TRY IT: Whenever the word "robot" appears in a line of the listing, copy that line.

━━ DATASET CONTENT ━━

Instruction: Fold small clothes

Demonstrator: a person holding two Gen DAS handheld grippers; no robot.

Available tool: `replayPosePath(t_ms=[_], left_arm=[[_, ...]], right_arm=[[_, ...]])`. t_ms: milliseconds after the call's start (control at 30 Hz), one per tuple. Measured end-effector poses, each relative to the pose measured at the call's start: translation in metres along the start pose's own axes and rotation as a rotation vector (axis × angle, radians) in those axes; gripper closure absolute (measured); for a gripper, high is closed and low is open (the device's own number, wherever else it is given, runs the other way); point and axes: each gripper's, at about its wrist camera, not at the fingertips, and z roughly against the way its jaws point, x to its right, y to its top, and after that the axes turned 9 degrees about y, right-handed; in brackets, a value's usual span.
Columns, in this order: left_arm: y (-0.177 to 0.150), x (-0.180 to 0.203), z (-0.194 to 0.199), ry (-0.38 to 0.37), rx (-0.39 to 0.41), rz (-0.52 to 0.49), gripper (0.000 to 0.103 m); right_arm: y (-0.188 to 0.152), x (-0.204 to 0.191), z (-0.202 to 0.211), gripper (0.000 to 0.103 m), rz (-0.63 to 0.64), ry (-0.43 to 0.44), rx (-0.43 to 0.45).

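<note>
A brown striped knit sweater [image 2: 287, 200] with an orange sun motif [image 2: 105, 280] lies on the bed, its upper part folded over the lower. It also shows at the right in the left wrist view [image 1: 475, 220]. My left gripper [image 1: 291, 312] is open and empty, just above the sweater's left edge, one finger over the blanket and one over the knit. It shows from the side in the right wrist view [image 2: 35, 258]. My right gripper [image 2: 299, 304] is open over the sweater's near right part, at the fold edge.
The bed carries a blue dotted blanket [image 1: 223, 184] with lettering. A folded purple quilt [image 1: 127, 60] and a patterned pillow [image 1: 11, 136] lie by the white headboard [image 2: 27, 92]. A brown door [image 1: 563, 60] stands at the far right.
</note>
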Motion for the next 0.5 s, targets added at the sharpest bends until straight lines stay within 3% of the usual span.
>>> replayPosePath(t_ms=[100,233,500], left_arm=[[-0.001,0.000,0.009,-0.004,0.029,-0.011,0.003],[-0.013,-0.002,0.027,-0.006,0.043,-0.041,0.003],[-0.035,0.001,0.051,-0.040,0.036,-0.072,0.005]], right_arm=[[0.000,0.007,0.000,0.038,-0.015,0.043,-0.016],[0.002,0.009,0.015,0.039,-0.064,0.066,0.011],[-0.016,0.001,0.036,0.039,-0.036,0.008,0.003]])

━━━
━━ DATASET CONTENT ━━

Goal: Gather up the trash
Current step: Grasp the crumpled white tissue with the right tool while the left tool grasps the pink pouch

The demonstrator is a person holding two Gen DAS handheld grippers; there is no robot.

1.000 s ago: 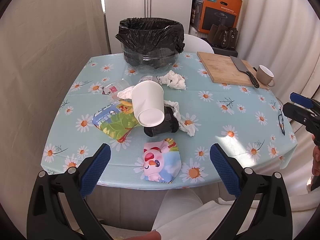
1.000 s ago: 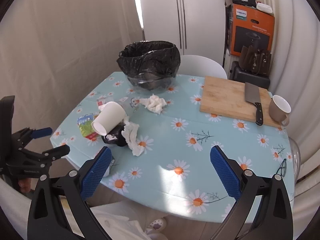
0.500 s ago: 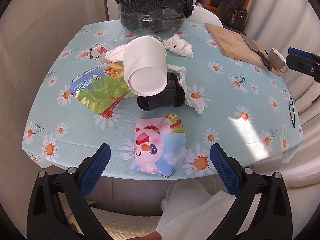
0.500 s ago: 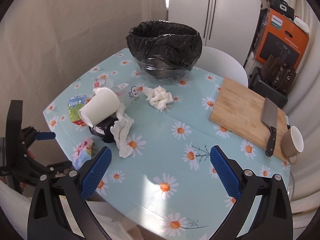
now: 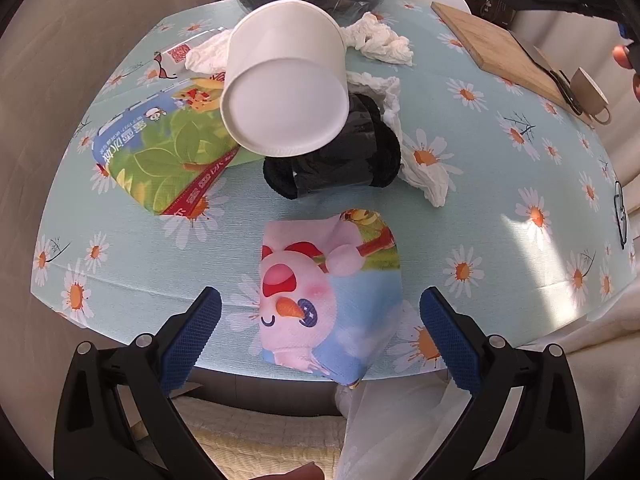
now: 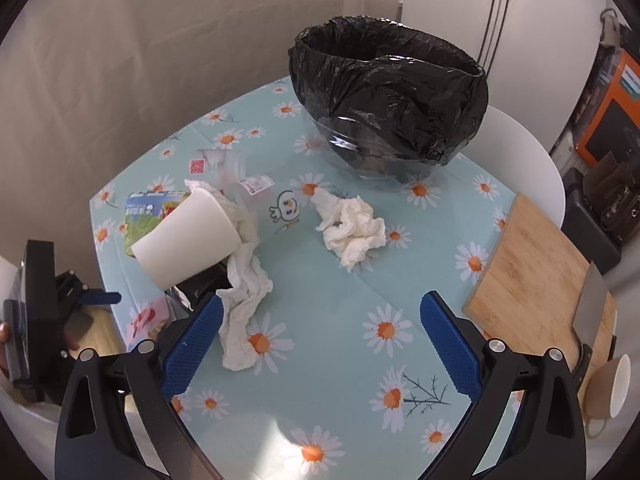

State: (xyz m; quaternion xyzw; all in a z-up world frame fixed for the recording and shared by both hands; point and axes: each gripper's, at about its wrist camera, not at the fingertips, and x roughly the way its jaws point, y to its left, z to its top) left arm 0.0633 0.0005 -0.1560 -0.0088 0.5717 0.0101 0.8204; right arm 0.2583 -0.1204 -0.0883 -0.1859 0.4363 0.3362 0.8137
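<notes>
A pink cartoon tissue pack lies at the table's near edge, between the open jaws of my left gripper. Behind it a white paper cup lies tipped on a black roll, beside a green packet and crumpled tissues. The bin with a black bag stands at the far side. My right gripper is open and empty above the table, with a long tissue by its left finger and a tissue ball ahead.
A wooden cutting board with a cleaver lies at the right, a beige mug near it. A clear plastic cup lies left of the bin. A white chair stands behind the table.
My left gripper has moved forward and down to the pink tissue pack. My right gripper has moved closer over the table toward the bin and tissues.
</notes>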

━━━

ANSWER:
Demonstrator: a person holding two Gen DAS handheld grippers; no robot.
The demonstrator is a person holding two Gen DAS handheld grippers; there is no robot.

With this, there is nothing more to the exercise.